ChickadeeFS

ChickadeeFS, or chkfs for short, is the file system design you’ll implement in problem set 4. This page describes it.

Structure

A chkfs is comprised of 4096-byte blocks. (Thus, each chkfs block corresponds to a memory page.) A chkfs can contain up to nine kinds of block:

  1. The superblock.
  2. Swap blocks.
  3. Free-block-bitmap blocks.
  4. Inode blocks.
  5. Indirect-extent blocks.
  6. Data blocks.
  7. Directory blocks.
  8. Journal blocks. (The journal is described separately.)

Of these, only data blocks contain file data (the other kinds contain file metadata, such as file size information and directory listings). User programs can directly read and write data blocks, and can read (but not directly write) directory blocks. All other kinds of block are read and modified only by special-purpose system calls.

The chkfs groups the block types into regions, which appear in a fixed order.

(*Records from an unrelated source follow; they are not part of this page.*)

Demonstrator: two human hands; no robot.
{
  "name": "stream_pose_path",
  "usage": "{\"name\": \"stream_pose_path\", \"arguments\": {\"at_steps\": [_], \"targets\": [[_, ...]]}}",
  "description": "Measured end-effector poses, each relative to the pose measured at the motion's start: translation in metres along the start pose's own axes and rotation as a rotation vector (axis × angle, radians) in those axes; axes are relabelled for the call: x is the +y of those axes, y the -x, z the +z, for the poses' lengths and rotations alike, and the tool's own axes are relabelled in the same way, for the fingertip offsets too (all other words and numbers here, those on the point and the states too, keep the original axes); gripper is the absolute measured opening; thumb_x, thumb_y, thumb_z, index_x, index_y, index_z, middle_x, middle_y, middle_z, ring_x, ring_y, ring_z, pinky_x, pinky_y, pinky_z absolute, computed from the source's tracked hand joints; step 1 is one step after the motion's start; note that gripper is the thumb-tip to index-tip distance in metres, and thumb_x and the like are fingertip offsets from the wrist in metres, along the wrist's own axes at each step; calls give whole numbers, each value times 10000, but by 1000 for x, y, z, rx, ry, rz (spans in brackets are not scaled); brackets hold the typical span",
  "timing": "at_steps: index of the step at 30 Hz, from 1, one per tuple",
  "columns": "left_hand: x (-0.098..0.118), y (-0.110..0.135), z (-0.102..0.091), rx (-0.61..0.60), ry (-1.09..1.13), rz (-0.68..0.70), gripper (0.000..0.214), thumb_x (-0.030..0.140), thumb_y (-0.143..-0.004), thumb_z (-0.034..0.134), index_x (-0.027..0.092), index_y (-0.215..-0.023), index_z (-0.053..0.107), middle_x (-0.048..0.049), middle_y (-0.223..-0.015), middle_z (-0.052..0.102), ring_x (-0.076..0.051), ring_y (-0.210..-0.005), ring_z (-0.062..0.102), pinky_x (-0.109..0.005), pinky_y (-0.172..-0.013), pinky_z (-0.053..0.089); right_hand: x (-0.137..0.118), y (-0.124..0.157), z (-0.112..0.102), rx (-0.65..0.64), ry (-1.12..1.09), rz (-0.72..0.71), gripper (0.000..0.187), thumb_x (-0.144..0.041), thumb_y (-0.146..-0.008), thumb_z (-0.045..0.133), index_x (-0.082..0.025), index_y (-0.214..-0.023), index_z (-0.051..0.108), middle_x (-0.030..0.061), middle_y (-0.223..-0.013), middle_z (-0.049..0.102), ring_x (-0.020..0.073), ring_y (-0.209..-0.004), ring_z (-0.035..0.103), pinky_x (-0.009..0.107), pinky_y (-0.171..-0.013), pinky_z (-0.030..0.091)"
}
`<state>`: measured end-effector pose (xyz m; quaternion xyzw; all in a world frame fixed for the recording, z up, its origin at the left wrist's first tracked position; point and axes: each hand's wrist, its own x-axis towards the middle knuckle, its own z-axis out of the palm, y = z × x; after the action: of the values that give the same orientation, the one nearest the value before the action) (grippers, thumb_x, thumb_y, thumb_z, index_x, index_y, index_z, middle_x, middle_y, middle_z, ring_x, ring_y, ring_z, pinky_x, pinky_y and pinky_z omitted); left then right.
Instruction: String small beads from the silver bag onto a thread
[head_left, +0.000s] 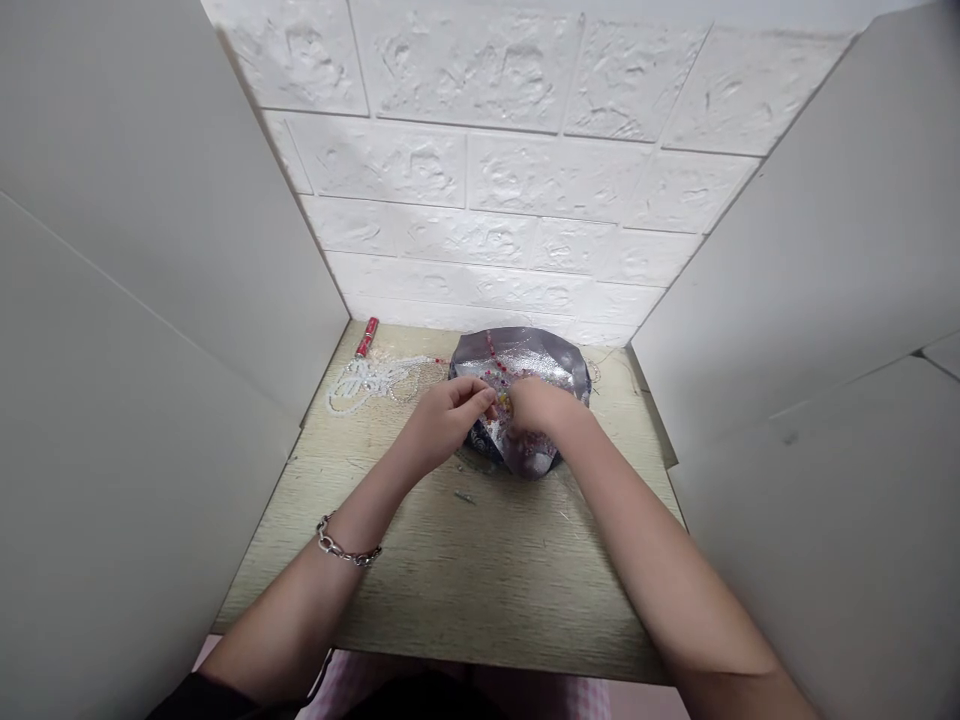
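A dark grey, shiny-lined pouch lies open near the wall, with many small coloured beads inside. Over its left side, my left hand is closed in a pinch, thumb against fingertip; whatever is between them is too small to name. My right hand reaches down into the pouch among the beads, fingers curled together and their tips mostly hidden. Some yellow beads show between the two hands. A strand of red beads crosses the pouch's back part.
White bead strands lie in a loose heap at the table's left, with a red patterned cylinder behind them. A small greenish stick-like piece and thin needle-like bits lie on the wooden tabletop. Panels flank both sides; a white brick-pattern wall stands behind.
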<state>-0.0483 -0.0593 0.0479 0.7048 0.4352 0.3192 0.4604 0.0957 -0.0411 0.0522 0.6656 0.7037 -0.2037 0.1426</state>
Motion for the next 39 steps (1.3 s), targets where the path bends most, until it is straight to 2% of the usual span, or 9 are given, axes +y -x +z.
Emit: {"name": "stream_pose_path", "arguments": {"at_steps": [3, 6, 11, 16, 18, 22, 27, 33, 39], "targets": [[1, 0, 0, 0, -22, 7, 278, 366, -792, 449, 142, -670, 559, 7, -623, 585, -52, -464, 400, -193, -456, 312, 3, -1, -1, 179, 27, 17, 251, -140, -730, 515, -121, -950, 636, 139, -929, 634, 222, -833, 614, 277, -641, 451], [-1, 1, 0, 17, -29, 12, 278, 372, -796, 443, 143, -681, 551, 6, -642, 586, -49, -460, 393, -192, -450, 308, 8, 1, -3, 224, 29, 8, 296, -96, -759, 438, -116, -984, 628, 150, -952, 633, 219, -874, 606, 278, -676, 448], [-1, 1, 0, 32, -30, 13, 271, 373, -796, 445, 143, -694, 547, 2, -664, 592, -44, -451, 385, -191, -438, 302, 8, 5, -2, 105, 63, 58, 350, -59, -719, 446, -102, -1010, 636, 149, -866, 647, 222, -810, 617, 276, -634, 445], [2, 1, 0, 32, -40, 30, 259, 358, -794, 452, 145, -679, 545, 20, -594, 555, -46, -440, 378, -191, -428, 294, 5, 5, -5, -124, 85, -61, 267, -139, -652, 568, -117, -890, 685, 112, -790, 650, 206, -704, 606, 264, -567, 425], [3, 2, 0, 35, -53, 31, 253, 348, -793, 453, 148, -665, 543, 35, -533, 510, -50, -435, 376, -190, -427, 292, 6, 4, -7, -117, -3, -147, 271, -153, -683, 528, -169, -903, 684, 75, -804, 655, 173, -690, 596, 245, -557, 408], [4, 3, -1, 21, -50, 26, 251, 337, -799, 445, 152, -663, 547, 48, -487, 469, -51, -425, 378, -189, -428, 294, 12, 2, -11, 23, -104, -243, 330, -133, -729, 439, -230, -963, 651, 28, -850, 655, 135, -711, 576, 222, -560, 378], [1, 3, -1, 20, -33, 20, 275, 378, -799, 444, 152, -679, 545, 44, -526, 499, -41, -408, 372, -191, -423, 298, 17, 4, -12, 54, -15, -126, 268, -124, -712, 454, -184, -882, 652, 55, -838, 650, 155, -709, 576, 233, -535, 370], [-1, 2, 0, 29, -40, 22, 290, 396, -796, 437, 149, -687, 544, 26, -586, 544, -36, -402, 374, -196, -426, 309, 14, 5, -7, 13, 85, 30, 320, -99, -666, 526, -124, -964, 641, 106, -815, 639, 189, -724, 600, 252, -572, 423], [1, 2, 1, 37, -100, 41, 299, 391, -795, 423, 148, -685, 557, 8, -623, 581, -57, -448, 401, -202, -445, 319, 8, -2, 1, -25, 90, 35, 315, -191, -671, 593, -130, -977, 643, 126, -857, 640, 218, -790, 613, 284, -633, 467]]}}
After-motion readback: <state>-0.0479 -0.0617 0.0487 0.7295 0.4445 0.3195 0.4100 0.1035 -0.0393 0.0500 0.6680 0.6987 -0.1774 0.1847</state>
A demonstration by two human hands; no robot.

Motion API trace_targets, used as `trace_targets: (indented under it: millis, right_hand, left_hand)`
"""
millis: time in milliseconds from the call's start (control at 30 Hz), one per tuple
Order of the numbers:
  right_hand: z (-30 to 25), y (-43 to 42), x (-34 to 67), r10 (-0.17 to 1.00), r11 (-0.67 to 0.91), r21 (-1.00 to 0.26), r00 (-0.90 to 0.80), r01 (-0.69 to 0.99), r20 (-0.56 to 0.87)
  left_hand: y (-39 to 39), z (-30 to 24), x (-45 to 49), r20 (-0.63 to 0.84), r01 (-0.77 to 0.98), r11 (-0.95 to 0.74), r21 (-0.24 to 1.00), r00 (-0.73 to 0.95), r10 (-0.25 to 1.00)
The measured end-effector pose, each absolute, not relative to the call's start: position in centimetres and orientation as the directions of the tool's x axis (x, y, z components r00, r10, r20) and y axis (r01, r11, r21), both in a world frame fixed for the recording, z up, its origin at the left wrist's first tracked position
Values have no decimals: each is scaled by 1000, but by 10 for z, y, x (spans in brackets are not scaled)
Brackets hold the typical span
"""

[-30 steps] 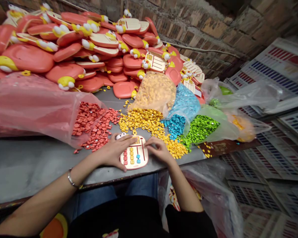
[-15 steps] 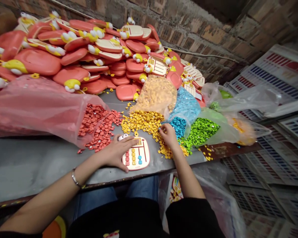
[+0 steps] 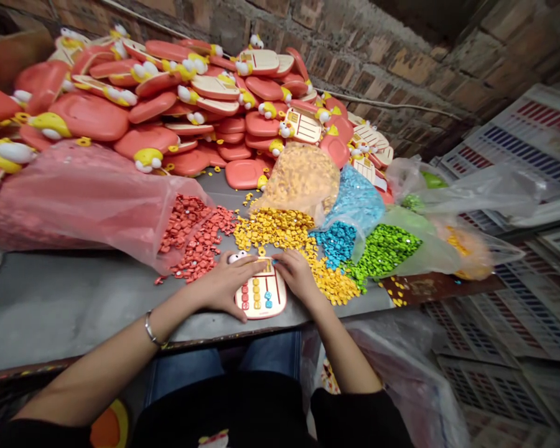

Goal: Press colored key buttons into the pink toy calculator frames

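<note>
A cream toy board (image 3: 277,305) with a red rim and a duck-like head with bulging eyes lies near the table's front edge. My left hand (image 3: 224,283) grips it from the left, fingers across its top and thumb at its lower left corner. Rows of red, yellow and blue square pieces sit on its face. My right hand (image 3: 296,274) is over the board's upper right, finger and thumb pinched on a small blue piece (image 3: 274,262). Close behind lie loose yellow pieces (image 3: 280,229), blue pieces (image 3: 336,239) and red pieces (image 3: 200,242).
Finished-looking red toy boards (image 3: 91,116) are heaped against the brick wall (image 3: 410,62). Plastic bags spill pieces: a pink bag (image 3: 84,199), a yellow bag (image 3: 303,177), a blue bag (image 3: 357,196). Green pieces (image 3: 385,249) lie at right. Stacked crates (image 3: 532,137) stand beyond the table.
My right hand has moved left from the blue and yellow pieces to the board, carrying a small blue piece. My left hand stays on the board. The whole view has shifted slightly.
</note>
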State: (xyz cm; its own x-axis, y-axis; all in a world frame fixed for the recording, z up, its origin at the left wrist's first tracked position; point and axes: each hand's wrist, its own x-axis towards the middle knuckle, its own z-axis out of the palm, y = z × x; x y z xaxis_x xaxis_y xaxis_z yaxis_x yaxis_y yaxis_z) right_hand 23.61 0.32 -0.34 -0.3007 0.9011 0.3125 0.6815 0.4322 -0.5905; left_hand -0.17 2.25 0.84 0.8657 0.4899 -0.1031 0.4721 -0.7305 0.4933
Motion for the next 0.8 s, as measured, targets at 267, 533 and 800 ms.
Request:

  1. First comes exactly one superblock, in block 0.
  2. Then, zero or more swap blocks (zero in the handout).
  3. Then, one or more free-block-bitmap blocks (one in the handout).
  4. Then, one or more inode blocks (14 in the handout).
  5. Then, one or more blocks in the data region, which comprises data, indirect-extent, directory, and free blocks (~32000 in the handout).
  6. Finally, zero or more blocks in the journal region (128 in the handout).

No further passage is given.